The Z Performance rides on the same suspension as the Sport, but an optional performance-tuned setup is offered solely on the Performance, as are a set of 19-inch Rays wheels wrapped with sticky Bridgestone Potenzas and a set of beefier four-piston front brakes. Performances equipped with that new nine-speed auto can annoy neighbors and enrage cops with the trim-exclusive launch control function. Prefer to shift that auto yourself? The Sport also tacks on aluminum shift paddles straight from big bro GT-R. Naturally, a louder exhaust is an option on the Performance, as well. It’s a perfect companion piece for hard launches and a stunningly effective way to raise your HOA fees in record time.
But forget that, you have Civic Type Rs to race and Mustangs to harass. While you hunt for your next stoplight or on-ramp romp, enjoy the many interior dressings added to the Performance trim, including heated power-operated seats, the aforementioned leather upholstery, and aluminum-trimmed pedals. There are some Sport-exclusive interior color combos, as well, but we’ll have to wait until closer to the on-sale date to see what deviated upholstery hues you can order.
If you’re a true Z superfan—and you can be sure there are plenty of those still out there—a special Proto Spec kicks things off. Based on the Performance, the Proto Spec struts its stuff with yellow brake calipers, bronze-colored wheels, an edition-specific shift knob, special seats with yellow accents, door trim upgraded with suede and cloth inserts, and extended yellow stitching. To get one, you’ll need to scramble for your Z-branded checkbook and scribble that deposit with your Z-branded pen immediately—only 240 Proto Specs will be built.
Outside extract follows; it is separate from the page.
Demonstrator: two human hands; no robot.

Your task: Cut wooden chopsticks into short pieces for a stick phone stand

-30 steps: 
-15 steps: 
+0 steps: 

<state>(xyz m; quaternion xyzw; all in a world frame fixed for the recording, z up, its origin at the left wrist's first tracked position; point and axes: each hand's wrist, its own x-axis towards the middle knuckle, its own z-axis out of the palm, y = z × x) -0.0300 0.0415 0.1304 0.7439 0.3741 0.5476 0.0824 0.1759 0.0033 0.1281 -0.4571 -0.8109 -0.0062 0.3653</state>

As of this writing, pricing is still unknown, though it’s assuredly going to be more expensive than the relatively cheap 370Z, which, in its final year, started at just a tick over $30,000. After all, there’s a heap more “stuff” to enjoy in the new Z, old bones be damned. If we had to guess, we wouldn’t be surprised to see a base price somewhere in the mid to high $30,000 range. As for when the new Z sports car will hit the streets, don’t expect to see that happen until next year.